By default, runOnGrid.py does not submit any jobs to the grid, it only creates the necessary files for crab. If you want to automatically submit the jobs, you can add the --submit flag when running runOnGrid.py (does not seems to work for the moment due to a crab bug).

To manually launch the jobs, use the crab submit <crab_python_file>. All the submitted tasks are stored inside the tasks folder.

Book-keeping

If the job has completed successfully, you can run

runPostCrab.py <myCrabConfigFile.py>
This will gather the needed information (number of events, code version, source dataset, ...) and insert the sample (and possibly the parent dataset if missing) in the database

JSON file format

Each dataset is stored inside a JSON file, containing at least the dataset pretty name, its path as well as the number of units per job. The meaning of units depends on the type of dataset: for data, a unit is a luminosity section. For MC, a unit is a file.

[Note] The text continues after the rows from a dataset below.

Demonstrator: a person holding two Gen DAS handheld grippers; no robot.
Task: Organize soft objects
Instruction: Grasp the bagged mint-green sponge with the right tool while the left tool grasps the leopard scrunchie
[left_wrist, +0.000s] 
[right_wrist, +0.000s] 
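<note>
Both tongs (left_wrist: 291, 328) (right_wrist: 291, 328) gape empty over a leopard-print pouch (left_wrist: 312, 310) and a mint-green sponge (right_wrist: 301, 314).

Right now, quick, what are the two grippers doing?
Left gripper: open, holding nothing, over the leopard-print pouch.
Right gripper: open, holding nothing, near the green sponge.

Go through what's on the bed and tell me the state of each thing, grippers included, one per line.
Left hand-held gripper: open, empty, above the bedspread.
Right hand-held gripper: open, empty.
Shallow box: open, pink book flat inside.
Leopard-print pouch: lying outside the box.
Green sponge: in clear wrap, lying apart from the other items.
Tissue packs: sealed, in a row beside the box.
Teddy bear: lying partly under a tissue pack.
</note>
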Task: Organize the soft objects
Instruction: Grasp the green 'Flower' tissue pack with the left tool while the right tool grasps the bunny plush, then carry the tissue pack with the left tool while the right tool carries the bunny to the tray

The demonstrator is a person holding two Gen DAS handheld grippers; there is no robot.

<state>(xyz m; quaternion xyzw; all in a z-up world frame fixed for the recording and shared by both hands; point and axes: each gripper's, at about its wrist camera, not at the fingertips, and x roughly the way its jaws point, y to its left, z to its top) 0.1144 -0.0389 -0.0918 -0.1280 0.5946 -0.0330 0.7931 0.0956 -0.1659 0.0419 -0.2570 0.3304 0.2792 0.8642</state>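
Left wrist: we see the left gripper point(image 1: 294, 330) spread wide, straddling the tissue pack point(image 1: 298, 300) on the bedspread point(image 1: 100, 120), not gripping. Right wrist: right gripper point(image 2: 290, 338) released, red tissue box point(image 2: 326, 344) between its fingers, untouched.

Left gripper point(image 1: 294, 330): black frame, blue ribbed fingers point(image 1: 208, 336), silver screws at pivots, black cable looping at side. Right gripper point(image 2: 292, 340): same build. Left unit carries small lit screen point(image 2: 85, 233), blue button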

An example of JSON file is given below:

{
  "/TTJets_TuneCUETP8M1_13TeV-amcatnloFXFX-pythia8/RunIISpring15DR74-Asympt25ns_MCRUN2_74_V9-v1/MINIAODSIM": {
    "name": "TTJets_TuneCUETP8M1_amcatnloFXFX_25ns",
    "units_per_job": 15
  }
}

It can contains any number of datasets, but by convention, only datasets belonging into the same group should be into the same file (for example, it's fine to have one file for exclusive DY datasets, but not one file for all the different TT samples). The root node must be a dictionary, where the key is the dataset path, and values are:

  • name: The pretty name of the dataset. This name is used to format the task name and the output path
  • units_per_job: For MC, the number of files processed by each job. For data, the number of luminosity section processed by each job.

For a data JSON file, an additional value is mandatory:

  • run_range: must be an array with two entries, like [1, 30], defining the range of validity of the dataset

An optional value, but highly recommended is:

  • certified_lumi_file: the path (filename or url) of the golden JSON file containing certified luminosity section. If not present, a default file will be used, presumably outdated by the time you'll run.